What Impact will Cory Booker have on Senate Education Policy?
New Jersey Democrat Cory Booker was elected to the Senate on Wednesday, filling the seat of the deceased Democrat Frank Lautenberg. The seat, which was held in the interim by Republican Jeff Chiesa, now returns to the Democrats, increasing the number of Senators caucusing with the Democrats to 55. While the number 55 itself holds no legislative significance, Booker’s election will likely increase the chances of education reform in the Senate.
Booker enters the Senate as a rare breed of Senator. He is a young, nationally popular Democrat seeking the national spotlight, something Senate Democrats have lacked in comparison to Republicans like Ted Cruz, Marco Rubio, and Rand Paul. Booker’s popularity and national following will likely give him a strong position in the Senate despite his youth and inexperience. The symbolic representation of being one of now only two Black Senators should also help catapult him into the legislative spotlight. In summary, Senate Democrats are likely to look to Booker as a new figurehead for the party, giving him a powerful platform for introducing new legislation.
When Booker was mayor of Newark, Secretary of Education Arne Duncan said of him, “You have a mayor who is actively engaged. A lot of mayors run from education because it’s difficult and challenging. He’s running to it.” As mayor, Booker tackled a number of important education issues, including a $100 million grant from Mark Zuckerberg to improve Newark schools and give urban youth more opportunities to succeed. His campaign website also lists the following accomplishments:
- More kids in preschool: 61 percent more 3 and 4 year olds enrolled in public preschool;
- Tackling illiteracy: Raised philanthropy to provide 120,000 books for nearly 12,000 low-income students at 20 Newark public schools to help build home libraries;
- Options: Attracted new public school models, leading to families having more quality public education choices;
- Healthier families: By this fall Newark will have doubled the number of schools served by school-based health centers, which serve students and their families with medical, dental and behavioral health care.
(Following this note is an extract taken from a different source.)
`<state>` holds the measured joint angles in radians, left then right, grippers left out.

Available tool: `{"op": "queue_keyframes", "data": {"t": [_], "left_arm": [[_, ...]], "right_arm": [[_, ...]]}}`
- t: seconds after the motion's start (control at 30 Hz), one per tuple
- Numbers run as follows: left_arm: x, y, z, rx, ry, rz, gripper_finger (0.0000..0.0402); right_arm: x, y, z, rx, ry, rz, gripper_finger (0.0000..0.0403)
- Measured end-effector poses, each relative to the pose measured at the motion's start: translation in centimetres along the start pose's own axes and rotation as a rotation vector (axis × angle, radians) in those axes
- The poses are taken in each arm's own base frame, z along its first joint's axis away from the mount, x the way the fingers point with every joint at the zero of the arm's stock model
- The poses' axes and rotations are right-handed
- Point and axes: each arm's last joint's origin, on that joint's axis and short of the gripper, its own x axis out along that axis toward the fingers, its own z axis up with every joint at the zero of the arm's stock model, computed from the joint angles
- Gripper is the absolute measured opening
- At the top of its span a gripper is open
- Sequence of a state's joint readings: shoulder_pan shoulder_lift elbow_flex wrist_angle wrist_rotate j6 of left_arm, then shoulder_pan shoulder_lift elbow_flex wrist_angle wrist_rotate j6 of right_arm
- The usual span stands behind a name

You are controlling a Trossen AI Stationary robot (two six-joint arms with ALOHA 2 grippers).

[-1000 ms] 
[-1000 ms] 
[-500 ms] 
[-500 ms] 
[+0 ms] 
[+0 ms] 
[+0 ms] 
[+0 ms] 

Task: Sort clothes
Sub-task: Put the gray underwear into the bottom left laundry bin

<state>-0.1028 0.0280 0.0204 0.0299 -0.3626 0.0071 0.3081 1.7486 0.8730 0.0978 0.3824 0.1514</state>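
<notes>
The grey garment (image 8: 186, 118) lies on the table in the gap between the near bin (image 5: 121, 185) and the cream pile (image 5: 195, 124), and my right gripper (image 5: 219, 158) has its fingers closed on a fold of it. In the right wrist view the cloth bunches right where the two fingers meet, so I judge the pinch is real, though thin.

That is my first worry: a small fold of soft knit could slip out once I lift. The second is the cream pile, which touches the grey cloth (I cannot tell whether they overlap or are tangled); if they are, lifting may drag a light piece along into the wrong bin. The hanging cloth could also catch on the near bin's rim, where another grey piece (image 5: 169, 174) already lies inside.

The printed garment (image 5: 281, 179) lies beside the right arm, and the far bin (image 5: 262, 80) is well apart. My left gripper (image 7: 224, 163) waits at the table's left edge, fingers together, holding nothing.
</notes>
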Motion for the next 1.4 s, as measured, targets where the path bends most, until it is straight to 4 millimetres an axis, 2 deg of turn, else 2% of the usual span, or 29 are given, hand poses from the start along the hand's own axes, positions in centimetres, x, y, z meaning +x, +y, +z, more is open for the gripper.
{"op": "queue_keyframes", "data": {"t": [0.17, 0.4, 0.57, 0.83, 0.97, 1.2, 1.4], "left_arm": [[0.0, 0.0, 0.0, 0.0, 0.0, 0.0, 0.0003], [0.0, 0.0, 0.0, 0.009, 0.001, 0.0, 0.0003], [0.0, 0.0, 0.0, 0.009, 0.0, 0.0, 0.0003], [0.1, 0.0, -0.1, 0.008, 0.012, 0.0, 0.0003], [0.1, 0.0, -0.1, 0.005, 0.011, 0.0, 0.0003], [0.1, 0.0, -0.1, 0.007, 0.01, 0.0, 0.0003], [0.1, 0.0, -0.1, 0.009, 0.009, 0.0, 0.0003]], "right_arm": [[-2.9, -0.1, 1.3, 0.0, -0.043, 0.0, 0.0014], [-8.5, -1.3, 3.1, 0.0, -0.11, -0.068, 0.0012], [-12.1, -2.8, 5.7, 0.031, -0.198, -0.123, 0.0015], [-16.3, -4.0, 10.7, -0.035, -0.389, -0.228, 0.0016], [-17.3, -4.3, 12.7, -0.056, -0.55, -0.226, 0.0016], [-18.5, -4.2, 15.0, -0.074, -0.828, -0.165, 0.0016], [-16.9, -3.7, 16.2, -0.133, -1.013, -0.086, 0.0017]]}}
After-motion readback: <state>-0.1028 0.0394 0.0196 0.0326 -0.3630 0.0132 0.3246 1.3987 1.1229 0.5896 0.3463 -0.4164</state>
- Places to play: Expanded acres of school athletic fields and playgrounds;
- Empowering teachers: Establishment of a “Teacher Innovation Fund” that pays for ideas teachers have to improve student outcomes;
- Rewarding good teachers: Facilitated a groundbreaking teacher’s union contract that made the district the first in New Jersey to offer performance bonuses to effective teachers, and holding accountable ineffective teachers who are failing our kids.
Booker’s devotion to education combined with the myriad of problems in the U.S. school system would make education a perfect issue for him to bring forward or encourage as a new Democratic figurehead. In addition to K-12 education, Booker has also stressed the importance of making higher education more affordable, something Congress has struggled to deal with over the last few months. Now that the shutdown and debt ceiling crises have ended (at least for now), Congress should ideally be looking to create some good news for a change. While immigration reform seems to be the next big item on the list, education reform would be a widely popular move as well, since education has such a broad reach and directly touches the lives of nearly every U.S. citizen. Though Booker has made no explicit statements about putting major education reform on the Congressional agenda, the political atmosphere is ripe for doing so. Booker’s youth and popularity would make him the perfect spokesman for such a bill, and even if such a bill would not be filibuster-proof (see my last post) or would fail to pass the House, it would certainly garner national attention, shifting the focus of the media away from politics and towards actual issues in need of reform.